Goal of the exercise: The listing below contains a span that opens with the line containing "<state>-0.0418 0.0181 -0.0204" and closes with the line containing "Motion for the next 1". Return that span exactly.

┄┄┄┄┄┄┄┄┄┄┄┄┄┄┄┄┄┄┄┄

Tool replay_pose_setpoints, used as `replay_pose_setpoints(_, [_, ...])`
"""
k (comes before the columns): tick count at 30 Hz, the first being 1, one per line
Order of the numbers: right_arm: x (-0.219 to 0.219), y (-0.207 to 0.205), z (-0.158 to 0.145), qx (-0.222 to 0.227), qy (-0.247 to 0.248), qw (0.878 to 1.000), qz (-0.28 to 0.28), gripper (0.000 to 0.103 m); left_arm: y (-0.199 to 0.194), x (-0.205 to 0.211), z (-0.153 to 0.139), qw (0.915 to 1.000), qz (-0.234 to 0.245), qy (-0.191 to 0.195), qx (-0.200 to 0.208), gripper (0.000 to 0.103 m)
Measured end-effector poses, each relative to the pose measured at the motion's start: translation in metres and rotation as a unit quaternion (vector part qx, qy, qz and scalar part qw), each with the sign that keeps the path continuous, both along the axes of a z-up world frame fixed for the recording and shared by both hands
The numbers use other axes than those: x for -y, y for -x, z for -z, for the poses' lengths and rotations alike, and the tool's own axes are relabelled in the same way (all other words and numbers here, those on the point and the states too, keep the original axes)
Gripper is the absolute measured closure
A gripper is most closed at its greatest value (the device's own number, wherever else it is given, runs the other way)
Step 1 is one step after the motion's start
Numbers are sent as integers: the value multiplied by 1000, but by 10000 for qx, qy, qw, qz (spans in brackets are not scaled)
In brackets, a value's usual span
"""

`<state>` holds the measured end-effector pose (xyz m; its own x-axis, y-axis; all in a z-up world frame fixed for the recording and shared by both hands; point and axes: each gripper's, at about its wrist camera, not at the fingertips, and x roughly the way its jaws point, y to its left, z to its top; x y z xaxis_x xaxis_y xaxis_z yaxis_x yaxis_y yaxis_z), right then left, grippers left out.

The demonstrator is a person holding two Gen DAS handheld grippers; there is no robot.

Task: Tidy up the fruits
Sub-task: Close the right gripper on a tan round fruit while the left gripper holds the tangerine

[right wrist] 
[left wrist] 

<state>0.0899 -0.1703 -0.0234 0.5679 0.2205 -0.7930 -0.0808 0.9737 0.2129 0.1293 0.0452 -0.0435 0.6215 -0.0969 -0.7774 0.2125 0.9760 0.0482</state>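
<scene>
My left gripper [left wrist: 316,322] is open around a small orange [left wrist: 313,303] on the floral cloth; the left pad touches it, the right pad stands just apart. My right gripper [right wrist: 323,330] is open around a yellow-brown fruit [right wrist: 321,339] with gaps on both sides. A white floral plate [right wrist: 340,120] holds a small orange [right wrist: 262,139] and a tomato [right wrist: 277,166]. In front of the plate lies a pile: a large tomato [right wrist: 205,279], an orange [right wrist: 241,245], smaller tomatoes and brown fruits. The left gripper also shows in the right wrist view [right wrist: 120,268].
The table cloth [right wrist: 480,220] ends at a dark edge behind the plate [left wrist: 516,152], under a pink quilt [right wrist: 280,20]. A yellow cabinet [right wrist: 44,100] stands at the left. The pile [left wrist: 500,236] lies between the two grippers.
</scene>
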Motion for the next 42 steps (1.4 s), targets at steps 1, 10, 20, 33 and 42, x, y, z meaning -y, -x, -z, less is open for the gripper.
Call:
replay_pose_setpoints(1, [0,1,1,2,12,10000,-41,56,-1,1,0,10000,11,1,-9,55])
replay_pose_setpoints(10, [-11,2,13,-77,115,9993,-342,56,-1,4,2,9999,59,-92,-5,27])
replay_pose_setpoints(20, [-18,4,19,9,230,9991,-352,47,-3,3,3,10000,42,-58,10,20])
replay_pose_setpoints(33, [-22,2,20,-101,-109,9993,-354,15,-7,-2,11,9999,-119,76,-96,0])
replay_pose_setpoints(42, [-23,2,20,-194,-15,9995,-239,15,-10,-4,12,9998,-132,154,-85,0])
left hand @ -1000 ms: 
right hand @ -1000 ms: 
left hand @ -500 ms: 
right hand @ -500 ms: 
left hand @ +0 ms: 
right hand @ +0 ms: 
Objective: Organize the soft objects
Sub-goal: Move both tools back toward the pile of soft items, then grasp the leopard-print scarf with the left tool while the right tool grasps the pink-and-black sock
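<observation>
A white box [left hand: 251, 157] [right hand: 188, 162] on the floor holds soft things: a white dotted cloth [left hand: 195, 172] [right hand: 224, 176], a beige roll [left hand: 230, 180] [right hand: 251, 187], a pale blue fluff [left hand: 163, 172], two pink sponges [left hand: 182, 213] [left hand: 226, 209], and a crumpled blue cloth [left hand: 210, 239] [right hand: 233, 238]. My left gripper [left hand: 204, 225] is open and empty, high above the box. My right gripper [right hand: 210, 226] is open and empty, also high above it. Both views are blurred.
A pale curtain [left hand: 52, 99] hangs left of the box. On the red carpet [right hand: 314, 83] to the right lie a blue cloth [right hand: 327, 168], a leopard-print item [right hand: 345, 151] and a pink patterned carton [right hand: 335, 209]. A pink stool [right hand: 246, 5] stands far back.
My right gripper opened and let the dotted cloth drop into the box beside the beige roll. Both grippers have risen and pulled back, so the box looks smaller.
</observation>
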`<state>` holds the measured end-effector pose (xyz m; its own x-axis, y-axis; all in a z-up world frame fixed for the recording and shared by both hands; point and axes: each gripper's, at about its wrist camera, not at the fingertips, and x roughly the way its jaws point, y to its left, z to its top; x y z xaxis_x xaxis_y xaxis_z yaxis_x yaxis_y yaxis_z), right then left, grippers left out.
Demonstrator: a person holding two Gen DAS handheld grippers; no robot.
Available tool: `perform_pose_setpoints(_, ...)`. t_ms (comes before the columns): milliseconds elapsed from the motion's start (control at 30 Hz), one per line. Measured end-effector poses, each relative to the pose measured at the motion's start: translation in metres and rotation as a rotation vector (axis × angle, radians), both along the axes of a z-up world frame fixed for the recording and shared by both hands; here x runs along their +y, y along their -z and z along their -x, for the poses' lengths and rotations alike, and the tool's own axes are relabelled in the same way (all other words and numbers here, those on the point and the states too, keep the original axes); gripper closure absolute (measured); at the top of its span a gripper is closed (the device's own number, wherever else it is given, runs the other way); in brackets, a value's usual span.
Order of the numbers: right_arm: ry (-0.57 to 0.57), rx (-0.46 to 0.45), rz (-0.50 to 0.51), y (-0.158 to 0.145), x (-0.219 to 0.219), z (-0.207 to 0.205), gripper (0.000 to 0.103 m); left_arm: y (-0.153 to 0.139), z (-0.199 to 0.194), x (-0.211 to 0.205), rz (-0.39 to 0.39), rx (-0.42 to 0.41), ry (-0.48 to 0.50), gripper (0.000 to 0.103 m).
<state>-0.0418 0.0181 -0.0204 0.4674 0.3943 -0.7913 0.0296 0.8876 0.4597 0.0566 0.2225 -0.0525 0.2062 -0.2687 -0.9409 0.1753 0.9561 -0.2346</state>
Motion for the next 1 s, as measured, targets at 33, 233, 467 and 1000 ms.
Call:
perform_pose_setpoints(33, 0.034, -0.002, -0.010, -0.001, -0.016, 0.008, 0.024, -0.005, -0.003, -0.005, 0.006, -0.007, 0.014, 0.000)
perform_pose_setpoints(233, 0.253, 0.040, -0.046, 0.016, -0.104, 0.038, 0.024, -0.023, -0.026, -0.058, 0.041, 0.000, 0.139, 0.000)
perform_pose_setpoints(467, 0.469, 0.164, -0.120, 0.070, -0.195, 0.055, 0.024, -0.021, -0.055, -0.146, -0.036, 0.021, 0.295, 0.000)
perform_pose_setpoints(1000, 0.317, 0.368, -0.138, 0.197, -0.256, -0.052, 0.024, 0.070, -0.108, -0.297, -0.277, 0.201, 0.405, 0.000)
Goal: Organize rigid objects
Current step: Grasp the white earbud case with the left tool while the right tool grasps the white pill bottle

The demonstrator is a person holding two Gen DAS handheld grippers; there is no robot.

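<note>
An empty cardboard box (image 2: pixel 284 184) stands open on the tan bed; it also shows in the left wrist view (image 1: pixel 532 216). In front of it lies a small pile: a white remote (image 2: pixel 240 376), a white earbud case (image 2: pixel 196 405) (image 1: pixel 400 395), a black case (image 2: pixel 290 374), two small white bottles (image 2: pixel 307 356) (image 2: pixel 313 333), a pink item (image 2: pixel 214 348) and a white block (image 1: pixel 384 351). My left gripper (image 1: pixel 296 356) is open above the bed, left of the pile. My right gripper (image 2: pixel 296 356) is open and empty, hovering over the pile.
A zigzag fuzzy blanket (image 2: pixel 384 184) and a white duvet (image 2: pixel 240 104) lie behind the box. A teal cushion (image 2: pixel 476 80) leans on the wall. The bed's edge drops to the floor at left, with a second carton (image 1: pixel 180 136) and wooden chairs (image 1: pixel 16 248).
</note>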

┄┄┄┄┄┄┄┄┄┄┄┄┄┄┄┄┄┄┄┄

Output for this task:
<state>-0.0418 0.0181 -0.0204 0.4674 0.3943 -0.7913 0.0296 0.8876 0.4597 0.0566 0.2225 -0.0525 0.2062 -0.2687 -0.9409 0.1753 0.9561 -0.2346</state>
Motion for the next 1 s, as measured, targets at 33, 233, 467 and 1000 ms.

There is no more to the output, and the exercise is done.